**What you will do**: Beneath this line are the data; copy exactly the part of them that opens with the line containing "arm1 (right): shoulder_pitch" and closes with the line containing "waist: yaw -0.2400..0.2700", and only that part.

**Data segment**:

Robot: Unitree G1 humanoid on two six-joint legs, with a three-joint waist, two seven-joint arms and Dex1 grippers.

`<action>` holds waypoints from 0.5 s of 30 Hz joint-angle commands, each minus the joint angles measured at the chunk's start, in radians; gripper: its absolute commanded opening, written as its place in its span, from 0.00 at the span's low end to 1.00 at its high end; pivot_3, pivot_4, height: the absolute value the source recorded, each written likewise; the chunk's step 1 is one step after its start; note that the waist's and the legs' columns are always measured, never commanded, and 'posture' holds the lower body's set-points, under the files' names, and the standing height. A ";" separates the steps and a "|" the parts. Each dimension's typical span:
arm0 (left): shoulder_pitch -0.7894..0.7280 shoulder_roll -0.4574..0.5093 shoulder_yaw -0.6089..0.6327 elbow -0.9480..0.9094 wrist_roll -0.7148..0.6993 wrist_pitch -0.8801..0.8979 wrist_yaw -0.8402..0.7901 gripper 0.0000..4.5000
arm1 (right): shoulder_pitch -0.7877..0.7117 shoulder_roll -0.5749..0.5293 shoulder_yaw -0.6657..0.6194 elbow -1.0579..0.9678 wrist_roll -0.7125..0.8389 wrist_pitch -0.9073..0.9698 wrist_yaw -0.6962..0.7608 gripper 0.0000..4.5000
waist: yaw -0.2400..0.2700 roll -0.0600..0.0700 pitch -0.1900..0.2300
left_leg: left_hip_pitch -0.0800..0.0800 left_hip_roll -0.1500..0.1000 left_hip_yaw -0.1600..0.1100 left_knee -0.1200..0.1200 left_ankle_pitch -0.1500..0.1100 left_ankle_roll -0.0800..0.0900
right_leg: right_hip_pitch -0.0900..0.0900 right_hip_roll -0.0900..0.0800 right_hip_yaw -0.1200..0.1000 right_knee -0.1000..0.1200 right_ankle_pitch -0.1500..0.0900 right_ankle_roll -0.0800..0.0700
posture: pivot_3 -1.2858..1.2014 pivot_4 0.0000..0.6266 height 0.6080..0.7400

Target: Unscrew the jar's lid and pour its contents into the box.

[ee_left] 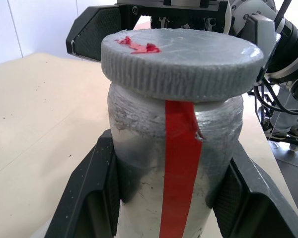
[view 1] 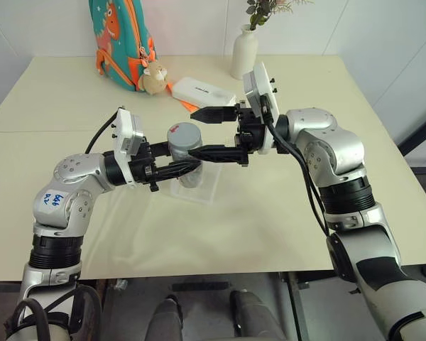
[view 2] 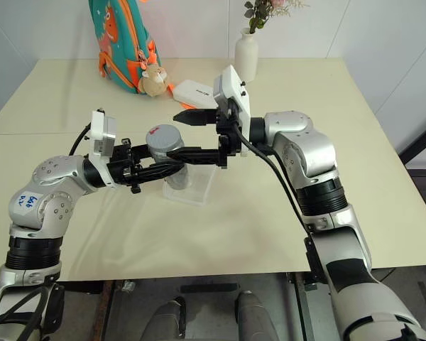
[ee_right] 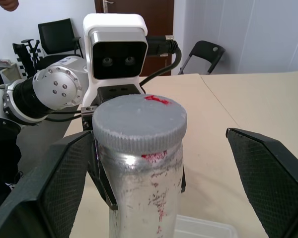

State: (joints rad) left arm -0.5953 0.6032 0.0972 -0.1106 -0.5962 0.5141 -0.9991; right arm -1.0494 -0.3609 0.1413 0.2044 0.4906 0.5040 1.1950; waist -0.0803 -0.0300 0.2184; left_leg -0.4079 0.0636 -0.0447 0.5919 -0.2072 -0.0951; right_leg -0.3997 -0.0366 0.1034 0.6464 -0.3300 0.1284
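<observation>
My left gripper point(view 1: 187, 165) is shut on the jar point(view 1: 187, 153), a cloudy clear cylinder with a red strip down its side point(ee_left: 179, 163). It holds the jar upright just above the box point(view 1: 207, 186), a shallow clear tray on the table. The grey lid point(ee_left: 181, 54) with a small red mark sits on top of the jar. Coming in level from the right, my right gripper point(view 1: 191, 133) is open, one black finger point(ee_right: 44, 188) on each side of the jar's top, neither pressing the lid. The contents cannot be made out through the cloudy wall.
At the back of the cream table point(view 1: 291, 213) stand a white vase point(view 1: 244, 52) with flowers, a white case point(view 1: 202, 91), a teal and orange backpack point(view 1: 121, 39) and a small plush toy point(view 1: 154, 78). The table's front edge point(view 1: 220, 273) lies close below my arms.
</observation>
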 commanded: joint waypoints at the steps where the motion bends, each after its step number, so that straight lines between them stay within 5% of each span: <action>1: 0.002 0.013 0.017 -0.032 -0.013 -0.013 -0.009 0.43 | 0.000 -0.013 -0.037 -0.018 0.014 -0.001 0.005 1.00 | 0.000 0.000 0.000 | 0.000 0.000 0.000 0.000 0.000 0.000 | 0.000 0.000 0.000 0.000 0.000 0.000 | 0.52 0.24 1.00; 15: 0.010 0.023 0.017 -0.038 -0.010 -0.014 -0.019 0.43 | 0.004 -0.004 -0.059 -0.096 0.101 0.070 0.023 1.00 | 0.000 0.000 0.000 | 0.000 0.000 0.000 0.000 0.000 0.000 | 0.000 0.000 0.000 0.000 0.000 0.000 | 0.52 0.24 1.00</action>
State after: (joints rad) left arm -0.5748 0.6133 0.0977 -0.1128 -0.5961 0.5144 -1.0087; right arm -1.0183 -0.3740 0.1103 0.1509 0.5575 0.5696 1.2211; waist -0.0800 -0.0300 0.2184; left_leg -0.4079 0.0636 -0.0448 0.5920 -0.2072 -0.0951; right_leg -0.3997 -0.0366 0.1035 0.6466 -0.3300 0.1284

**The answer**:
arm1 (right): shoulder_pitch -0.7877..0.7117 shoulder_roll -0.5749..0.5293 shoulder_yaw -0.6657..0.6194 elbow -1.0579..0.9678 wrist_roll -0.7125..0.8389 wrist_pitch -0.9073..0.9698 wrist_yaw -0.6962..0.7608 gripper 0.0000..4.5000
waist: yaw -0.2400..0.2700 roll -0.0600..0.0700 pitch -0.1900..0.2300

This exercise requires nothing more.